Records from a data collection:
---
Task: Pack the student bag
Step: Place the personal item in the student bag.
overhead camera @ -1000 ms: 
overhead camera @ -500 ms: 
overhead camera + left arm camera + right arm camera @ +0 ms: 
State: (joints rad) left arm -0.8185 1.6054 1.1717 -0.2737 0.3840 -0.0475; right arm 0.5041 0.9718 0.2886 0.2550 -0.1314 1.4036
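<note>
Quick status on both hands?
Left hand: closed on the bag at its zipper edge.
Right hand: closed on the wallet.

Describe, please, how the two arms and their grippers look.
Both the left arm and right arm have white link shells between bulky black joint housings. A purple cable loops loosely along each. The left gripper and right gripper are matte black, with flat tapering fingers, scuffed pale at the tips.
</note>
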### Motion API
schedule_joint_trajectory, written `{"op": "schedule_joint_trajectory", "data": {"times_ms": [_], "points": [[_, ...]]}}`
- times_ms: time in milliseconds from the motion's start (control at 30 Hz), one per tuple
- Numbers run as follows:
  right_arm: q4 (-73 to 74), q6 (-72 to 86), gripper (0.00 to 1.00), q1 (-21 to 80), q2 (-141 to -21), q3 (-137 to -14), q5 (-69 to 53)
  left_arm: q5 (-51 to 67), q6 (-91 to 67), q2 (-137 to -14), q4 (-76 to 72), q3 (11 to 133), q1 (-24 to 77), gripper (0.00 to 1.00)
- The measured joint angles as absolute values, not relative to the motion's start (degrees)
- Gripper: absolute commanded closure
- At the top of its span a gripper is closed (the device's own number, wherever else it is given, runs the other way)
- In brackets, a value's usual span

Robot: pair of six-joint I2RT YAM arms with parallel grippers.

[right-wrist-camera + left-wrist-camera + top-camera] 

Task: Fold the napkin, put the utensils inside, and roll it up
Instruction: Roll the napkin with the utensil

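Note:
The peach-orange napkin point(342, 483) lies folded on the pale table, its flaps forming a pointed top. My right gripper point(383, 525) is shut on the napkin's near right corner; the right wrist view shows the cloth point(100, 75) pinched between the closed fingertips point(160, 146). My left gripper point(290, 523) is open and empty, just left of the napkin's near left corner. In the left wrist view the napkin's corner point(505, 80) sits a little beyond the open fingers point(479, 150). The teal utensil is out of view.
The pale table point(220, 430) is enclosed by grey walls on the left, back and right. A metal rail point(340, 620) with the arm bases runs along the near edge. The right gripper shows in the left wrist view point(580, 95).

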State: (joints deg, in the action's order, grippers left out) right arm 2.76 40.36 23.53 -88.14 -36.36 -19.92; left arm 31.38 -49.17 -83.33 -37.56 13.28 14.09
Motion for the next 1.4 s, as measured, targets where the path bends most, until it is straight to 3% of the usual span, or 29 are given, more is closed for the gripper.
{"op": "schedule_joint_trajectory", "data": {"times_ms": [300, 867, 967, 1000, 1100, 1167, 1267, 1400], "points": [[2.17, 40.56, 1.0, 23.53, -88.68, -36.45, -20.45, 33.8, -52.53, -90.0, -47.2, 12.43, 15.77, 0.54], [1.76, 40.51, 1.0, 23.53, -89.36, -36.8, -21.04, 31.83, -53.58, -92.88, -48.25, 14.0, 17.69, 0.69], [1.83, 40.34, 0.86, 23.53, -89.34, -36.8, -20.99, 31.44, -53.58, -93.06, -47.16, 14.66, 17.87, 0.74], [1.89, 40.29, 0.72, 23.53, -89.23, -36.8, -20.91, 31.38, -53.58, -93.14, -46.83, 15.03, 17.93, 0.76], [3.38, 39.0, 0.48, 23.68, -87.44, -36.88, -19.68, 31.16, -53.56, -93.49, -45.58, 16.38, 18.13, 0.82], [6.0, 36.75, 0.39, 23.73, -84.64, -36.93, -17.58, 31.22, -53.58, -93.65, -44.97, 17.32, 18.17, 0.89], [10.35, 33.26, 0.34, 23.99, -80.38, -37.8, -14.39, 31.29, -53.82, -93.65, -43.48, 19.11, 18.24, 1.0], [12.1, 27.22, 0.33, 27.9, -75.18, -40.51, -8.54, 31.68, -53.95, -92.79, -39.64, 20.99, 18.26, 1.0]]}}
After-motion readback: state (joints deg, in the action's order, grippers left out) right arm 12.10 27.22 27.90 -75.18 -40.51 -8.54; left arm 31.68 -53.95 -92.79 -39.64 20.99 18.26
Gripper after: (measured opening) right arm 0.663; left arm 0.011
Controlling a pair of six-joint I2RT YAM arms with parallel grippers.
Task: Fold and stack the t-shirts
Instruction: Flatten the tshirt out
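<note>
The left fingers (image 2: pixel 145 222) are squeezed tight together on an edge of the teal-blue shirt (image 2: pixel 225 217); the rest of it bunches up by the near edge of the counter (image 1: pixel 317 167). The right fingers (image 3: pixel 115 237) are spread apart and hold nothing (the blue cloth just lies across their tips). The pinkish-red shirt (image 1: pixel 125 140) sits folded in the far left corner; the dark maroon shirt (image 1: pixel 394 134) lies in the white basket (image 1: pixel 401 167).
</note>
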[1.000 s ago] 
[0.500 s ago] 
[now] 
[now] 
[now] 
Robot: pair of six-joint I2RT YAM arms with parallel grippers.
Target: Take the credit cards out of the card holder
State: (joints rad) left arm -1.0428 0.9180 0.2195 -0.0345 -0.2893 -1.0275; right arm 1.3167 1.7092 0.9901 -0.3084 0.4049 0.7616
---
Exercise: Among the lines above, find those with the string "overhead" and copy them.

Task solution:
overhead camera @ -1000 ms: 
overhead camera @ -500 ms: 
overhead camera + left arm camera + right arm camera @ +0 ms: 

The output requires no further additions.